- [Your assignment] All lines in the entries below that hold "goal" make up the answer.

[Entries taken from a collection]
================

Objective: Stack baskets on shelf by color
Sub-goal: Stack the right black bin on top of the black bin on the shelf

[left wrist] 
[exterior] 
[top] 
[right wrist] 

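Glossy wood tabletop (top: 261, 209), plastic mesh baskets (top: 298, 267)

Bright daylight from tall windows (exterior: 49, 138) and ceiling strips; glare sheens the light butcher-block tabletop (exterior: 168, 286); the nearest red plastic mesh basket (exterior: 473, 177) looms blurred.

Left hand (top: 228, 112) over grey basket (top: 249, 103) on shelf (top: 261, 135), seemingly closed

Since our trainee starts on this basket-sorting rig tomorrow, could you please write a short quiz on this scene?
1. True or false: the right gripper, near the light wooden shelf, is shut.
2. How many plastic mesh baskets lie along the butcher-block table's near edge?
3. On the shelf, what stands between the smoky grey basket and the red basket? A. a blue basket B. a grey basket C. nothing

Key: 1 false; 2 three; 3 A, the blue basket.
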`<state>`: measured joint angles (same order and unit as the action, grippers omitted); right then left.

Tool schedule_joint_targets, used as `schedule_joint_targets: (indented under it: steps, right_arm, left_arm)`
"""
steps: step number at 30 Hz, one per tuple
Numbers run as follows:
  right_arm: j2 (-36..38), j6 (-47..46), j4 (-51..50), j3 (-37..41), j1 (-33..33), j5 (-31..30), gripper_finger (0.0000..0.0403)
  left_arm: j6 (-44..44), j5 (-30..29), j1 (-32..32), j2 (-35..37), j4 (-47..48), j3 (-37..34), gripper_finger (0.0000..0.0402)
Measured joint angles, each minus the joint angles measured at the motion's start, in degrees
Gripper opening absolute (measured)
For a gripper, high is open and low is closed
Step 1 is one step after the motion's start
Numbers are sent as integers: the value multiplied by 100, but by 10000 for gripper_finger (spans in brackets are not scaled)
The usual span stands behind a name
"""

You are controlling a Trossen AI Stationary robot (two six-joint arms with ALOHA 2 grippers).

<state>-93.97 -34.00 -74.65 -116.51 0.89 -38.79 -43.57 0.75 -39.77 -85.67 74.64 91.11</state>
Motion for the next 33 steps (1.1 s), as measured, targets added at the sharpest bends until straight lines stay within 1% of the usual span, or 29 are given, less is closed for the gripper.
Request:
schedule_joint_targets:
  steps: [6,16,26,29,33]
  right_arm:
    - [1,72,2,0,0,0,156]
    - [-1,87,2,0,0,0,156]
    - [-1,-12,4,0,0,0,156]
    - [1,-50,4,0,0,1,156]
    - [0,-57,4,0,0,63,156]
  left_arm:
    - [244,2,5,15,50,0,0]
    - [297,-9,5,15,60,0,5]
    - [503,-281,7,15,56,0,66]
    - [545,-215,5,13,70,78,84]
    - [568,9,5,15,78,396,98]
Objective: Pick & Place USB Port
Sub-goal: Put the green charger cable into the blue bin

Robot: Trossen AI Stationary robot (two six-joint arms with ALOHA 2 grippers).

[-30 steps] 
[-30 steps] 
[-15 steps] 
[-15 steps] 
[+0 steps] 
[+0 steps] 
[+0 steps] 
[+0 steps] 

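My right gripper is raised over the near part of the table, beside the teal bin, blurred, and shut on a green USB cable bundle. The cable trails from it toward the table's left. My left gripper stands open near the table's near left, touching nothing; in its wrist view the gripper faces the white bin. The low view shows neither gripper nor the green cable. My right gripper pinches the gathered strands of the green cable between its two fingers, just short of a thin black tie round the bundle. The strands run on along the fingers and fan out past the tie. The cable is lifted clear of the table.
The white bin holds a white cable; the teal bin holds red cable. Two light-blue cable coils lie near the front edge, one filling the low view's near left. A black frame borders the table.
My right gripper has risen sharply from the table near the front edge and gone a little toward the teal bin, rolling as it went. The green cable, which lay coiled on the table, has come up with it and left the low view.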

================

- [Answer to the problem]
Sub-goal: Stack the right black bin on top of the black bin on the shelf
Sub-goal: Put the green charger cable into the blue bin

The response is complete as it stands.